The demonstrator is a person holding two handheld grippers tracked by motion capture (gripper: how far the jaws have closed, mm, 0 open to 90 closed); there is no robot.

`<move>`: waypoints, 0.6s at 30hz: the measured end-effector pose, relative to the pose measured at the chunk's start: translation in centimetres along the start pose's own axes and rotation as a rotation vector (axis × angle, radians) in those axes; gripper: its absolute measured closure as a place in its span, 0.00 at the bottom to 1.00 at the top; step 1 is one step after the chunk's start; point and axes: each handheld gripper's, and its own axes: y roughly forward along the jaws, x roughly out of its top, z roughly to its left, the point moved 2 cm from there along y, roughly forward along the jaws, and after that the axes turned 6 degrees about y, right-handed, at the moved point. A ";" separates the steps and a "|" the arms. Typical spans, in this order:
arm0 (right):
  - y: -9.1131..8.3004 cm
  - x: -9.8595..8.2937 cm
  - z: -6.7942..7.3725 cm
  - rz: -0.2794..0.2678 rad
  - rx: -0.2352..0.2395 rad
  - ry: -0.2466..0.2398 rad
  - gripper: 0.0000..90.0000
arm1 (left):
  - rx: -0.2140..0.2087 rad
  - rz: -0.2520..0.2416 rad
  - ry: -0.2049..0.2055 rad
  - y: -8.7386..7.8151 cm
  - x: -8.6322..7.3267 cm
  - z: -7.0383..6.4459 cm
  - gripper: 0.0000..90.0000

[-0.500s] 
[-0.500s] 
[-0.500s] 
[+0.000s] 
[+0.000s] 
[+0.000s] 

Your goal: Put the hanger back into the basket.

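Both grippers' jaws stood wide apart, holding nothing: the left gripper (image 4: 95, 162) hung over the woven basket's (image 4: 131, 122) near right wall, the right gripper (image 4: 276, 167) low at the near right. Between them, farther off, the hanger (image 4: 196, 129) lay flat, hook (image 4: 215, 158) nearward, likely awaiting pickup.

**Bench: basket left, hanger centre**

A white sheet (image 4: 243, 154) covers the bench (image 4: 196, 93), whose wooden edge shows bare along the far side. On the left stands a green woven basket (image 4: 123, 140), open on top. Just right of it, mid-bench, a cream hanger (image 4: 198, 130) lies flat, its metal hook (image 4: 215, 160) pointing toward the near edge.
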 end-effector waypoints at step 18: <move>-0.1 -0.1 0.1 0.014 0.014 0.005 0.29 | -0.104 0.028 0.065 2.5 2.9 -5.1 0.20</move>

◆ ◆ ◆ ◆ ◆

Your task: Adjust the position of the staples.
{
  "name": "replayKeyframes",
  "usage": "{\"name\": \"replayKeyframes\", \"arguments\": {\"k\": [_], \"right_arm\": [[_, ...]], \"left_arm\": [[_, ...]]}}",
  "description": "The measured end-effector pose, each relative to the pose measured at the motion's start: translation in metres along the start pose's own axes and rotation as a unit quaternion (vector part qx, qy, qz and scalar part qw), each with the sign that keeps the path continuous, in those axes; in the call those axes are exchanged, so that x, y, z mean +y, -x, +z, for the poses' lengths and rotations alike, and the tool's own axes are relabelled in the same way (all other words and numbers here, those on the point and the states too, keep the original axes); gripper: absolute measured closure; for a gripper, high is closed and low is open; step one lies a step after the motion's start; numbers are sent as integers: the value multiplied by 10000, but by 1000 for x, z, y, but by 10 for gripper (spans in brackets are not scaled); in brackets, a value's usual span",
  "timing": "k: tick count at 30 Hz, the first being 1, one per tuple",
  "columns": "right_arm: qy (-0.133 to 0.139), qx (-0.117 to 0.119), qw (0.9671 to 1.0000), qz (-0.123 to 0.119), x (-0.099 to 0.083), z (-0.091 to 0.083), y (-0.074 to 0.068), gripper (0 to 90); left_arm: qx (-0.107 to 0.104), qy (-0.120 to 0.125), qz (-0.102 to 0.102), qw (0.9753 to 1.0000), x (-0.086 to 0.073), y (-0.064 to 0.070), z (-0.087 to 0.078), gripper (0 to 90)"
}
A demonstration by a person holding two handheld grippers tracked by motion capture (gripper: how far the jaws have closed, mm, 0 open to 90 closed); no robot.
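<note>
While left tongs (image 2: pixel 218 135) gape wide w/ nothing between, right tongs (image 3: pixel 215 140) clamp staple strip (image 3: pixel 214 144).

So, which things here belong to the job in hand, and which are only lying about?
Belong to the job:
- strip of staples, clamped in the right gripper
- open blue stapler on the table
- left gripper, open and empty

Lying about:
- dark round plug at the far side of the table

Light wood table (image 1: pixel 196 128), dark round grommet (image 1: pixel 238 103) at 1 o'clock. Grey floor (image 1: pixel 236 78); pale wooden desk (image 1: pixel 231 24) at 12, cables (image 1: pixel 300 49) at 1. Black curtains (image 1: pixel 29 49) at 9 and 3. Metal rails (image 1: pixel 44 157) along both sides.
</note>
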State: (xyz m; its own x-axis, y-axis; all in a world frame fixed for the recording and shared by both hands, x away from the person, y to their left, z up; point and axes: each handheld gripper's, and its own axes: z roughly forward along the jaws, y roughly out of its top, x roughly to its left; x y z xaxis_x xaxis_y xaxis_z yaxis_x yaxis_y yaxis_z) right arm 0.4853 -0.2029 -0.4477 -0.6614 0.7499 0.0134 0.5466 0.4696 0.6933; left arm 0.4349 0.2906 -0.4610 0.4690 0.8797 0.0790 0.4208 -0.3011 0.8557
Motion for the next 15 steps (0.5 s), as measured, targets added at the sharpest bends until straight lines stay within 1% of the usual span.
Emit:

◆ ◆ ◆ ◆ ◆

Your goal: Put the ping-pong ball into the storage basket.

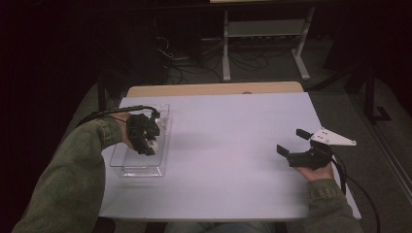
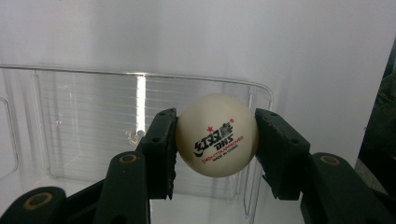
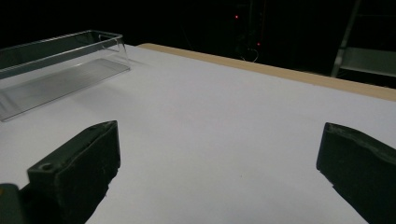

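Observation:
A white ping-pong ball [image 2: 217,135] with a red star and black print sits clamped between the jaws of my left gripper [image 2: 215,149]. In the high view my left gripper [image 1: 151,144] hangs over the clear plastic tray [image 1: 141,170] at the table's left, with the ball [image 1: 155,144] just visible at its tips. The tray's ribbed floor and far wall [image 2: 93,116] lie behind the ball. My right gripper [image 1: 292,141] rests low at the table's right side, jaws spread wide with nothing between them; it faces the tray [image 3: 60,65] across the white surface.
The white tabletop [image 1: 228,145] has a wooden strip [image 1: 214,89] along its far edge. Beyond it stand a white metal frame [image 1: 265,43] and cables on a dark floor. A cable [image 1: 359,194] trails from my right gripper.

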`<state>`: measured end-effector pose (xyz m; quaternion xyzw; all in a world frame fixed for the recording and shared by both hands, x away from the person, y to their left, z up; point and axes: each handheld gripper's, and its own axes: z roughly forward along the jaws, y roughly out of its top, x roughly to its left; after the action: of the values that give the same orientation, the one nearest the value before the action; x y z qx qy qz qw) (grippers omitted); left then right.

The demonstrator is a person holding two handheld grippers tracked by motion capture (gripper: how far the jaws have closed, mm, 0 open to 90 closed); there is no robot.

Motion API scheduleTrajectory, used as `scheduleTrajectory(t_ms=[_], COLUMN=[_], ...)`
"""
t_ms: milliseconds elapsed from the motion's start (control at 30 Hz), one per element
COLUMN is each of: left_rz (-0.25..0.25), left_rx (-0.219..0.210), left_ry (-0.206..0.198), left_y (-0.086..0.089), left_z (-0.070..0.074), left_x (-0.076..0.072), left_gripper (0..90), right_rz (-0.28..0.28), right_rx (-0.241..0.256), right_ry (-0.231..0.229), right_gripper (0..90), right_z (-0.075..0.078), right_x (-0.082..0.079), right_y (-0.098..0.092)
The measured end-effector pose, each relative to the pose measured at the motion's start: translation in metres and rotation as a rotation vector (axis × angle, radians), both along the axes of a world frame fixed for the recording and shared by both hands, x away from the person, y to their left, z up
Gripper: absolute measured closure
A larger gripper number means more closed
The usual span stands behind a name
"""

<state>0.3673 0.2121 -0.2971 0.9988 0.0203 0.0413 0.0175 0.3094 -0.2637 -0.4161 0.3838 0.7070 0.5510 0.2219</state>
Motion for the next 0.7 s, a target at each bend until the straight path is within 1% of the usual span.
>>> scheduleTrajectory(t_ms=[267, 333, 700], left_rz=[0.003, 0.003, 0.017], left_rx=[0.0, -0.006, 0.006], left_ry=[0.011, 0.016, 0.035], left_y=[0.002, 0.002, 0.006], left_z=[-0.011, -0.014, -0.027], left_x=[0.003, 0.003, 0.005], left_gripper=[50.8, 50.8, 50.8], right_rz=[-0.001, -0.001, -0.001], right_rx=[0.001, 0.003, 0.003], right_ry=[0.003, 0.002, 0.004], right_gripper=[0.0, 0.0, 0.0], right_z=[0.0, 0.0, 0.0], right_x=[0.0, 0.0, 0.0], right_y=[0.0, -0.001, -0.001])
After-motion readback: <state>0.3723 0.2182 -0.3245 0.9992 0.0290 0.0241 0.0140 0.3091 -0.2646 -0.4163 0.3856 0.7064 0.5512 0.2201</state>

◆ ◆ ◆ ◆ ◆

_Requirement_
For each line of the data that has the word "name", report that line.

_Response to the task_
  "name": "replayKeyframes",
  "usage": "{\"name\": \"replayKeyframes\", \"arguments\": {\"k\": [_], \"right_arm\": [[_, ...]], \"left_arm\": [[_, ...]]}}",
The usual span stands behind a name

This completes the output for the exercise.